- [Assignment]:
Your output should be the listing itself, repeated exactly.

- [Raw data]:
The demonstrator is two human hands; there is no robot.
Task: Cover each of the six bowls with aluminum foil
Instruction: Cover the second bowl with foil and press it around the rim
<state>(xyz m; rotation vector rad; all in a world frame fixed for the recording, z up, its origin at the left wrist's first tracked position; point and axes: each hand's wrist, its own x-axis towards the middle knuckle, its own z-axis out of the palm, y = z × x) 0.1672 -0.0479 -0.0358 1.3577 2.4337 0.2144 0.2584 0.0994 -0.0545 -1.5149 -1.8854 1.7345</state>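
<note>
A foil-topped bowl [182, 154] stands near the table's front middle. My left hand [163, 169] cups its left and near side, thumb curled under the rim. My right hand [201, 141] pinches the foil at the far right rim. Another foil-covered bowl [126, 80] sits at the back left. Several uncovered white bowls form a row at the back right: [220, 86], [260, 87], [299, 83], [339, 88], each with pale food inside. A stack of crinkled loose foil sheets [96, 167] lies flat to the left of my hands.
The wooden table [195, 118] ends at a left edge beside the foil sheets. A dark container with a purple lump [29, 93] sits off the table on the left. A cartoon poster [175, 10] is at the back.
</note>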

- [Exercise answer]:
The demonstrator is two human hands; there is no robot.
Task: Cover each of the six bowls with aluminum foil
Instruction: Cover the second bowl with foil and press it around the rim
<state>(xyz m; rotation vector rad; all in a world frame fixed for the recording, z up, its origin at the left wrist's first tracked position; point and axes: each hand's wrist, its own x-axis towards the middle knuckle, its own z-axis out of the palm, y = z × x) 0.1672 -0.0479 -0.0358 1.3577 2.4337 0.2144 0.2584 0.0994 -0.0545 -1.5149 -1.8854 1.7345</state>
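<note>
A foil-topped bowl [182, 154] stands near the table's front middle. My left hand [163, 169] cups its left and near side, thumb curled under the rim. My right hand [201, 141] pinches the foil at the far right rim. Another foil-covered bowl [126, 80] sits at the back left. Several uncovered white bowls form a row at the back right: [220, 86], [260, 87], [299, 83], [339, 88], each with pale food inside. A stack of crinkled loose foil sheets [96, 167] lies flat to the left of my hands.
The wooden table [195, 118] ends at a left edge beside the foil sheets. A dark container with a purple lump [29, 93] sits off the table on the left. A cartoon poster [175, 10] is at the back.
</note>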

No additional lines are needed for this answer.